Prior Authorization Requests
While ACOG maintains that prior authorization should not be necessary for NIPT screening or diagnostic testing, many health plans are requiring physicians to go through the process. Each plan will require various information. Most plans that require prior authorization also require documentation or attestation of patient counseling and/or a patient counseling plan. Obstetric clinicians should document in the patient record the discussion of prenatal testing with the patient, including discussions and questions that cover:
- Chromosomal disorders
- Review of relevant personal and family history
- Risks, limitations, and benefits of available testing options
- Detection rate for each test
- The concept of residual risk for negative screening results
- Patient preference regarding comprehensive prenatal detection (for diagnostic testing recommendation)
- The screening approach recommended (for patients requesting a screen)
- Treatment plan or additional counseling (if applicable)
The following CPT codes may be helpful for obtaining prior authorization when needed. Codes listed below represent the common aneuploidy panel with or without sex chromosome analysis. If ordering an expanded panel, please ask the performing laboratory if additional CPT codes apply.
Some laboratories may employ a bundled coding system for testing, and health plans may include or exclude certain codes. Please see the health plan coverage for additional information. In general, the codes for NIPT testing are:
- 81420: Fetal chromosomal aneuploidy (e.g., trisomy 21, monosomy X) genomic sequence analysis panel, circulating cell-free fetal DNA in maternal blood, must include analysis of chromosomes 13, 18, and 21
- 81422: Fetal chromosomal microdeletion(s) genomic sequence analysis (e.g., DiGeorge syndrome, Cri-du-chat syndrome), circulating cell-free fetal DNA in maternal blood
- 81479: Unlisted molecular pathology procedure
- 81507: Fetal aneuploidy (trisomy 21, 18 and 13) DNA sequence analysis of selected regions using maternal plasma, algorithm reported as a risk score for each trisomy
- 0060U: Twin zygosity, genomic targeted sequence analysis of chromosome 21, using circulating cell-free fetal DNA in maternal blood
- 0168U: Fetal aneuploidy (trisomy 21, 18, and 13) DNA sequence analysis of selected regions using maternal plasma without fetal fraction cutoff, algorithm reported as a risk score for each trisomy
Prior Authorization Denials Appeal
It may be necessary to appeal a prior authorization denial if the health plan has not yet updated their coverage to include NIPT testing or cell-free DNA screening for average-risk patients. See our template letter on the following page.
Use the language in the letter as a template to build upon to demonstrate the medical necessity of the NIPT ordered for the relevant patient. Several portions of the letter include spaces to insert information relevant to your specific needs, including contact names, patient/clinical information, and payer information. To accompany your letter, include any copies of the prior authorization denial letter/notification or explanation of benefits that may have been provided directly to the patient indicating why the request was not covered. Additionally, include any other documentation that may be helpful in demonstrating medical necessity or clinical appropriateness. Rationale for denials can be varied and uniquely specific to each circumstance. This letter was designed to be edited to include clinically relevant information that would strengthen the case for appealing the claims denial.

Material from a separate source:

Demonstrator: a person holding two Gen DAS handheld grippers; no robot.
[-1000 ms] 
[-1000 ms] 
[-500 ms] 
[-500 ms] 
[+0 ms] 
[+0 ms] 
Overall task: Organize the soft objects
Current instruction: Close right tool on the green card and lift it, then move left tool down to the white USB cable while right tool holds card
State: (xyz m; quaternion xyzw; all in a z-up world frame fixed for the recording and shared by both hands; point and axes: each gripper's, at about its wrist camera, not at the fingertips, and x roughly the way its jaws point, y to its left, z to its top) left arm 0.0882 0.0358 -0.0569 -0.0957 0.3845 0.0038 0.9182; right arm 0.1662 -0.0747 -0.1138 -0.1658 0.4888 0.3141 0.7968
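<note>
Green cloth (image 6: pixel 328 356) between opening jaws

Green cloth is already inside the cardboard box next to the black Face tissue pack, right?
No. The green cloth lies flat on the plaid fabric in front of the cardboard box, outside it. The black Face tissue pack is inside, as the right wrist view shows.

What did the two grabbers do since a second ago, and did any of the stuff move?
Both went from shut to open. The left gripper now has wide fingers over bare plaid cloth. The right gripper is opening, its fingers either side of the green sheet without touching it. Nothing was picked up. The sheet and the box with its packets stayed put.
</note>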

Please note that this letter is not intended to promote changes to private payer’s coverage policies surrounding NIPT. If the payer in question’s coverage policies indicate that NIPT is not medically necessary or is not covered in all circumstances, please refer to the policy advocacy letters.
IMPORTANT: When drafting and sending these letters, please securely send protected health information to avoid any unnecessary breaches of sensitive data.